#### PROBLEM REQUIREMENTS
A complete and exact copy of the data below is required.
===== SUPPLIED DATA =====
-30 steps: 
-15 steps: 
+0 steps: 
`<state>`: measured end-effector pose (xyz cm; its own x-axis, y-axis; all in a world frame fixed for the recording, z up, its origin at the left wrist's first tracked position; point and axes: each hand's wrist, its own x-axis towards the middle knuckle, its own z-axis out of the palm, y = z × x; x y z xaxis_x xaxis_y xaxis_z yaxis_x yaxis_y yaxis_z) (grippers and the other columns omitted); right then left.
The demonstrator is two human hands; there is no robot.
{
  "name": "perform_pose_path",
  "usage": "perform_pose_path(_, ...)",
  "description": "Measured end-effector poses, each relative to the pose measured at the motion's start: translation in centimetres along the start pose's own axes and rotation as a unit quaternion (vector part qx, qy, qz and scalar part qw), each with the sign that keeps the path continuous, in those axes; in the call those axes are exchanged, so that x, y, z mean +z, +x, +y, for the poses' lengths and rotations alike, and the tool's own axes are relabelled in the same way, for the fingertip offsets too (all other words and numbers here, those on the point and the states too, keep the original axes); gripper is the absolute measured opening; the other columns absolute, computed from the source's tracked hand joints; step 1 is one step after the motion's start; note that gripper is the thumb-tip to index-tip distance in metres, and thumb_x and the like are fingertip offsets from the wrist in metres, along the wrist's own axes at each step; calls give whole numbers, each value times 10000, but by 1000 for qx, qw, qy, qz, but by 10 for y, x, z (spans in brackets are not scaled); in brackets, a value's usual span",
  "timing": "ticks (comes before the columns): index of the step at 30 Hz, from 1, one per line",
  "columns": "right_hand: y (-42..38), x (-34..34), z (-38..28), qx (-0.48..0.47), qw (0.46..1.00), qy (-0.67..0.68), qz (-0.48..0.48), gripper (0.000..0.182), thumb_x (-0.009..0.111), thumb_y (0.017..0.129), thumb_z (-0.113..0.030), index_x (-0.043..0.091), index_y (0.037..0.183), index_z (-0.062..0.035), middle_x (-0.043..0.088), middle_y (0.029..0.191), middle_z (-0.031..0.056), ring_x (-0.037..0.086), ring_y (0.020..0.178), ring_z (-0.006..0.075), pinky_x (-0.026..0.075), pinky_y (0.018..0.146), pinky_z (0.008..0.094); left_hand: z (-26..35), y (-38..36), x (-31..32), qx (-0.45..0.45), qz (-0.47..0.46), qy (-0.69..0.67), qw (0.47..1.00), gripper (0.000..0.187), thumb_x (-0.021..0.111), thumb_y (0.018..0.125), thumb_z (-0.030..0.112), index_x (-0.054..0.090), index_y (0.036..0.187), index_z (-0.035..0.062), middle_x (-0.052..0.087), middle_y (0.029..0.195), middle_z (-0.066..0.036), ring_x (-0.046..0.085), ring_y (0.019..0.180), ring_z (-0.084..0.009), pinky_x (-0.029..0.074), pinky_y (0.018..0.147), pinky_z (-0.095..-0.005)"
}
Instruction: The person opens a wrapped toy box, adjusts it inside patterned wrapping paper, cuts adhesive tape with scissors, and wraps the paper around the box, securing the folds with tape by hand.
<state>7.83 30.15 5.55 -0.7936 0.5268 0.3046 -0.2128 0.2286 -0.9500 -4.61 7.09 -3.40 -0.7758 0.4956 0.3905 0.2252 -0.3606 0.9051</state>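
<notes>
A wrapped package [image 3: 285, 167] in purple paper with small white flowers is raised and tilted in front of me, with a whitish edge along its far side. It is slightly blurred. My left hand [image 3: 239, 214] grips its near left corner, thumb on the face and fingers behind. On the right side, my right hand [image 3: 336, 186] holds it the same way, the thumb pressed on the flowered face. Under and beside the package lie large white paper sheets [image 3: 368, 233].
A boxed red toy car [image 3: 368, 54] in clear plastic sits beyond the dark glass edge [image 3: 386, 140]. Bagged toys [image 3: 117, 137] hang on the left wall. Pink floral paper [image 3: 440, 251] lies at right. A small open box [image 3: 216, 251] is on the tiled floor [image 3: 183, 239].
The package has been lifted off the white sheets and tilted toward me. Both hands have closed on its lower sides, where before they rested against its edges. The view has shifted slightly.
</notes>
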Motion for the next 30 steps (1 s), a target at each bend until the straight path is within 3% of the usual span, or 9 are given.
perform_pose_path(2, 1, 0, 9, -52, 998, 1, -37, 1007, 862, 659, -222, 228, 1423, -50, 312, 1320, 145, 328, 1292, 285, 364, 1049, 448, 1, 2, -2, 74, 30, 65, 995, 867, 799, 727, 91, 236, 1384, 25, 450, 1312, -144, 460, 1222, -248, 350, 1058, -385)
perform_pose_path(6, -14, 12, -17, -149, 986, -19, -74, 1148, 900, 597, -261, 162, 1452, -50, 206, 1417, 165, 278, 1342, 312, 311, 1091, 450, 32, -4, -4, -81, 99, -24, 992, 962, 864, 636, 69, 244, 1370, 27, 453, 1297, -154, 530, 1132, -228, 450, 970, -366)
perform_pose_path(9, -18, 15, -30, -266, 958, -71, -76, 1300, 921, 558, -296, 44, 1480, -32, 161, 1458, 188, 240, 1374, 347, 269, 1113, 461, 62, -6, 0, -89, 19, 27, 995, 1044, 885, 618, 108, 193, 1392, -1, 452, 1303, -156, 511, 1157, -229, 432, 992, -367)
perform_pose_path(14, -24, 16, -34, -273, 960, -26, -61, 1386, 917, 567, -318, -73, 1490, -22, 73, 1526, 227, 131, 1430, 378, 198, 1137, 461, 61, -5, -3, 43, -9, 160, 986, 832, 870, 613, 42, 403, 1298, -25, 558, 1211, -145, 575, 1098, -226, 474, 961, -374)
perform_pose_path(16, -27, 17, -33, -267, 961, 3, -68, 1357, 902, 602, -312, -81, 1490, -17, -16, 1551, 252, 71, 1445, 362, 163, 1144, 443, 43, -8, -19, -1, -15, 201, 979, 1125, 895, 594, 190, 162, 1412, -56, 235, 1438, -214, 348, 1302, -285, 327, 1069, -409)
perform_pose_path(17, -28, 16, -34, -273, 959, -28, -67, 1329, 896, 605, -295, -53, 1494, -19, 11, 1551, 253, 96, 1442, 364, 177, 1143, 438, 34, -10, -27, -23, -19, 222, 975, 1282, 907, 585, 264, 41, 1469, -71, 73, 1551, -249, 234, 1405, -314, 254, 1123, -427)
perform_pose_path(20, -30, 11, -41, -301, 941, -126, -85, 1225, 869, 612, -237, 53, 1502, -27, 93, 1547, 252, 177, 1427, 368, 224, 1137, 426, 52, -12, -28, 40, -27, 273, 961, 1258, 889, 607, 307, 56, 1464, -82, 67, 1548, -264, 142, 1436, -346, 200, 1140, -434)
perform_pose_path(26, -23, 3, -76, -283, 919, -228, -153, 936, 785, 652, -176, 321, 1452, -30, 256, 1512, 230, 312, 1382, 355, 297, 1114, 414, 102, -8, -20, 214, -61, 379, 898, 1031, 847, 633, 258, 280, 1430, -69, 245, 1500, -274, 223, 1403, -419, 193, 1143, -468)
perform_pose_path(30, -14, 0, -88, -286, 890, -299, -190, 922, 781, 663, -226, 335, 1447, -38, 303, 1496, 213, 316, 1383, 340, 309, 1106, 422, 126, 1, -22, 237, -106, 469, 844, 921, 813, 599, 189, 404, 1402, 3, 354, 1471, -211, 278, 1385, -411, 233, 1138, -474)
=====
#### EXERCISE RESULT
-30 steps: 
-15 steps: 
+0 steps: 
`<state>`: measured end-effector pose (xyz cm; its own x-axis, y-axis; all in a world frame fixed for the recording, z up, its origin at the left wrist's first tracked position; point and axes: each hand's wrist, its own x-axis towards the middle knuckle, its own z-axis out of the palm, y = z × x; x y z xaxis_x xaxis_y xaxis_z yaxis_x yaxis_y yaxis_z) (grippers and the other columns omitted); right then left.
The demonstrator is two human hands; there is no robot.
{
  "name": "perform_pose_path",
  "usage": "perform_pose_path(_, ...)",
  "description": "Measured end-effector poses, each relative to the pose measured at the motion's start: translation in centimetres along the start pose's own axes and rotation as a unit quaternion (vector part qx, qy, qz and scalar part qw), each with the sign that keeps the path continuous, in those axes; in the call those axes are exchanged, so that x, y, z mean +z, +x, +y, for the poses' lengths and rotations alike, and the tool's own axes are relabelled in the same way, for the fingertip offsets too (all other words and numbers here, those on the point and the states too, keep the original axes); gripper is the absolute measured opening; the other columns absolute, computed from the source's tracked hand joints; step 1 is one step after the motion's start; note that gripper is the thumb-tip to index-tip distance in metres, and thumb_x and the like are fingertip offsets from the wrist in metres, along the wrist's own axes at each step; calls give whole numbers, each value times 10000, but by 1000 for qx, qw, qy, qz, but by 10 for y, x, z (spans in brackets are not scaled); in brackets, a value's usual span",
  "timing": "ticks (comes before the columns): index of the step at 30 Hz, from 1, one per line",
  "columns": "right_hand: y (-42..38), x (-34..34), z (-38..28), qx (-0.48..0.47), qw (0.46..1.00), qy (-0.67..0.68), qz (-0.48..0.48), gripper (0.000..0.182), thumb_x (-0.009..0.111), thumb_y (0.017..0.129), thumb_z (-0.113..0.030), index_x (-0.043..0.091), index_y (0.037..0.183), index_z (-0.062..0.035), middle_x (-0.043..0.088), middle_y (0.029..0.191), middle_z (-0.031..0.056), ring_x (-0.037..0.086), ring_y (0.020..0.178), ring_z (-0.006..0.075), pinky_x (-0.026..0.075), pinky_y (0.018..0.146), pinky_z (0.008..0.094); left_hand: z (-26..35), y (-38..36), x (-31..32), qx (-0.45..0.45), qz (-0.47..0.46), qy (-0.69..0.67), qw (0.47..1.00), gripper (0.000..0.187), thumb_x (-0.021..0.111), thumb_y (0.018..0.125), thumb_z (-0.030..0.112), index_x (-0.054..0.090), index_y (0.036..0.187), index_z (-0.035..0.062), middle_x (-0.052..0.087), middle_y (0.029..0.195), middle_z (-0.066..0.036), ring_x (-0.046..0.085), ring_y (0.019..0.180), ring_z (-0.084..0.009), pinky_x (-0.029..0.074), pinky_y (0.018..0.147), pinky_z (-0.095..-0.005)"
}
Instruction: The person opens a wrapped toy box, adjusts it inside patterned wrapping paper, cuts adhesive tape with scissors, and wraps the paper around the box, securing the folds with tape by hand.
<state>7.83 30.15 5.55 -0.7936 0.5268 0.3046 -0.2128 0.2286 -0.9500 -4.61 7.09 -3.40 -0.7758 0.4956 0.3905 0.2252 -0.3606 0.9051</state>
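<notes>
A wrapped package [image 3: 285, 167] in purple paper with small white flowers is raised and tilted in front of me, with a whitish edge along its far side. It is slightly blurred. My left hand [image 3: 239, 214] grips its near left corner, thumb on the face and fingers behind. On the right side, my right hand [image 3: 336, 186] holds it the same way, the thumb pressed on the flowered face. Under and beside the package lie large white paper sheets [image 3: 368, 233].
A boxed red toy car [image 3: 368, 54] in clear plastic sits beyond the dark glass edge [image 3: 386, 140]. Bagged toys [image 3: 117, 137] hang on the left wall. Pink floral paper [image 3: 440, 251] lies at right. A small open box [image 3: 216, 251] is on the tiled floor [image 3: 183, 239].
The package has been lifted off the white sheets and tilted toward me. Both hands have closed on its lower sides, where before they rested against its edges. The view has shifted slightly.
</notes>
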Motion for the next 30 steps (1 s), a target at each bend until the straight path is within 3% of the usual span, or 9 are given.
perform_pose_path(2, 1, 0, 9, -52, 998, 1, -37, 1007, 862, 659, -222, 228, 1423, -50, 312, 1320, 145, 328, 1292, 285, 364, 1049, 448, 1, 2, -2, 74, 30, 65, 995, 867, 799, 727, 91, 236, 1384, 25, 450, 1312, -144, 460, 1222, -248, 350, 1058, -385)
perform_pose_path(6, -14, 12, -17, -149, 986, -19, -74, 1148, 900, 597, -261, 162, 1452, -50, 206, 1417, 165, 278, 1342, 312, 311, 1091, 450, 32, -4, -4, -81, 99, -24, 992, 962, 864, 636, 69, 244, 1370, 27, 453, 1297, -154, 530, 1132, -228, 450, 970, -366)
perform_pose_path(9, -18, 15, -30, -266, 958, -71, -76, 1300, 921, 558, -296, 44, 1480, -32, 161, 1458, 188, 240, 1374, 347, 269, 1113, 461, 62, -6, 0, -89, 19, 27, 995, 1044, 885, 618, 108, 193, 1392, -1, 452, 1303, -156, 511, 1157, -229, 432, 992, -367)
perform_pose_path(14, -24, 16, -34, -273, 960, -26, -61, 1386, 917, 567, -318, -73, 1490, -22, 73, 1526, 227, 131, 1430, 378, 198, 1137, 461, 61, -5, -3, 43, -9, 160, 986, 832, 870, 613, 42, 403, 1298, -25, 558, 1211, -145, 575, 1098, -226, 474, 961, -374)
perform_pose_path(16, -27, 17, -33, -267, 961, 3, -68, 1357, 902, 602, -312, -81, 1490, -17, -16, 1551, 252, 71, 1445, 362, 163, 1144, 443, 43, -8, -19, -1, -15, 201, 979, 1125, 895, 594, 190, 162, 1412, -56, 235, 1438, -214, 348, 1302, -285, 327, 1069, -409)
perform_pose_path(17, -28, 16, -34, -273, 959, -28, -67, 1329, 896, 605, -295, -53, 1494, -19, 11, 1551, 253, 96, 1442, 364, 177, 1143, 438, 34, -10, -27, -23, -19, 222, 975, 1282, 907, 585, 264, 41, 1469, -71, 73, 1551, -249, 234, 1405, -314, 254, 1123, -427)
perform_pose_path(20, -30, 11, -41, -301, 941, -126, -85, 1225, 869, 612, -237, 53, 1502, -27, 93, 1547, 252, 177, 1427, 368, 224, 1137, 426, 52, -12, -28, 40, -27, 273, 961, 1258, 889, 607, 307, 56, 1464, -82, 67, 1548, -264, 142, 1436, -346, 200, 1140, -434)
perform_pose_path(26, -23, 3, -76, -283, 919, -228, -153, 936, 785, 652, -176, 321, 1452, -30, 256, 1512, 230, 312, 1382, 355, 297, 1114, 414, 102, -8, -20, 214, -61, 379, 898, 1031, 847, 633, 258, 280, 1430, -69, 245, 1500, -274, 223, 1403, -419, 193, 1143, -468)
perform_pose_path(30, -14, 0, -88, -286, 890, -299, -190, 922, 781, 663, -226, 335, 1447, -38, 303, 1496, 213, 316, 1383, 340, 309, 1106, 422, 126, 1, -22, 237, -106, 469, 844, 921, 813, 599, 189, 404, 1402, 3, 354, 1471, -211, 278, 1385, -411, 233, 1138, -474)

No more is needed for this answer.